Erik Bray embray at stsci.edu
Tue Nov 4 16:20:31 EST 2014


On 11/04/2014 04:02 PM, Thierry.Forveille at ujf-grenoble.fr wrote:
>
> Quoting Erik Bray <embray at stsci.edu>:
>> I think the idea would be that if somebody wanted to write data to a FITS file
>> that is in some units not supported by FITS then nothing prevents them from
>> doing so--they are free to tell the FITS writer "here are some dimensionless
>> numbers" and then manually tweak the header in the appropriate place to
>> indicate to a (human) reader how they want those numbers interpreted.
>>
>> But for the sake of automatic serialization of, say, Astropy Quantity objects
>> to a FITS file then there should be no room allowed for ambiguity.
>>
>> That doesn't mean it should take some existing file and rewrite the data with
>> new units.  Instead if it gets units that it doesn't understand it should just
>> leave them alone.  But when writing *new* data to *new* FITS files I think
>> that it should at least warn when writing an object with units that are not
>> supported by FITS.
>>
> Since Astropy is (presumably) very seldom used to just copy
> the data unchanged (cp does a really good job at that ;-)) and
> will normally be used to perform one data transformation/combination
> or another, I see no reason for it to fixate on keeping the data
> bit for bit identical. For a writing library like cfitsio, the user
> can expect that the bits are preserved, but once one starts any
> kind of non-trivial arithmetic processing that's just plain
> impossible. The numerical noise from dividing by a factor of
> 10 to convert Angstroms or cgs to SI is then just one more
> contribution, and in most cases a minor one.
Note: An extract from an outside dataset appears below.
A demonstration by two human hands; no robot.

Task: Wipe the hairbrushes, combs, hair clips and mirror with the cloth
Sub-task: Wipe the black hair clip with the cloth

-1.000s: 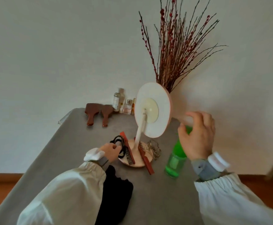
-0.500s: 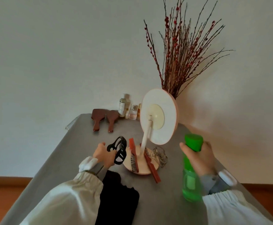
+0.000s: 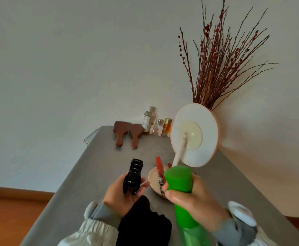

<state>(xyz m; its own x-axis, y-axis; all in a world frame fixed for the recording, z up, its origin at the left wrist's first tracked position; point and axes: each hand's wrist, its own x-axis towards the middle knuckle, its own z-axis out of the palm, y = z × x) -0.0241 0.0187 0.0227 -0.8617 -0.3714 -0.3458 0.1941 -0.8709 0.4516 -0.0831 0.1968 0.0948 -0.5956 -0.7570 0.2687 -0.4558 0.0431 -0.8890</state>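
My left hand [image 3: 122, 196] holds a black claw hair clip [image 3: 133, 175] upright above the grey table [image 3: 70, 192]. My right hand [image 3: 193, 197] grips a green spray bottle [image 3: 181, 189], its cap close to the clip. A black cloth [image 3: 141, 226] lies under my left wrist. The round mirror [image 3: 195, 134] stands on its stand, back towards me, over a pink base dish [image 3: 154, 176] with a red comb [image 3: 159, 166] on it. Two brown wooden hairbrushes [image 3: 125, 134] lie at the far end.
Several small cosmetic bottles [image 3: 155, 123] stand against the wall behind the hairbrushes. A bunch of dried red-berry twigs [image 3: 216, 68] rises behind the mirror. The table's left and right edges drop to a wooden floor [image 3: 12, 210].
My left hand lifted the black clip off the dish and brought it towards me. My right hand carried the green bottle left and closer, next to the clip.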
Perhaps more often than not, one opens a file just to update some values in a 
header, not to change the science data.  I don't want to field the bug reports 
that come up with somebody changes a comment in a header and all of the sudden 
their data is converted to nm (and then passed through pipeline software that 
isn't intelligent about units and just assumes the data is always in Angstroms).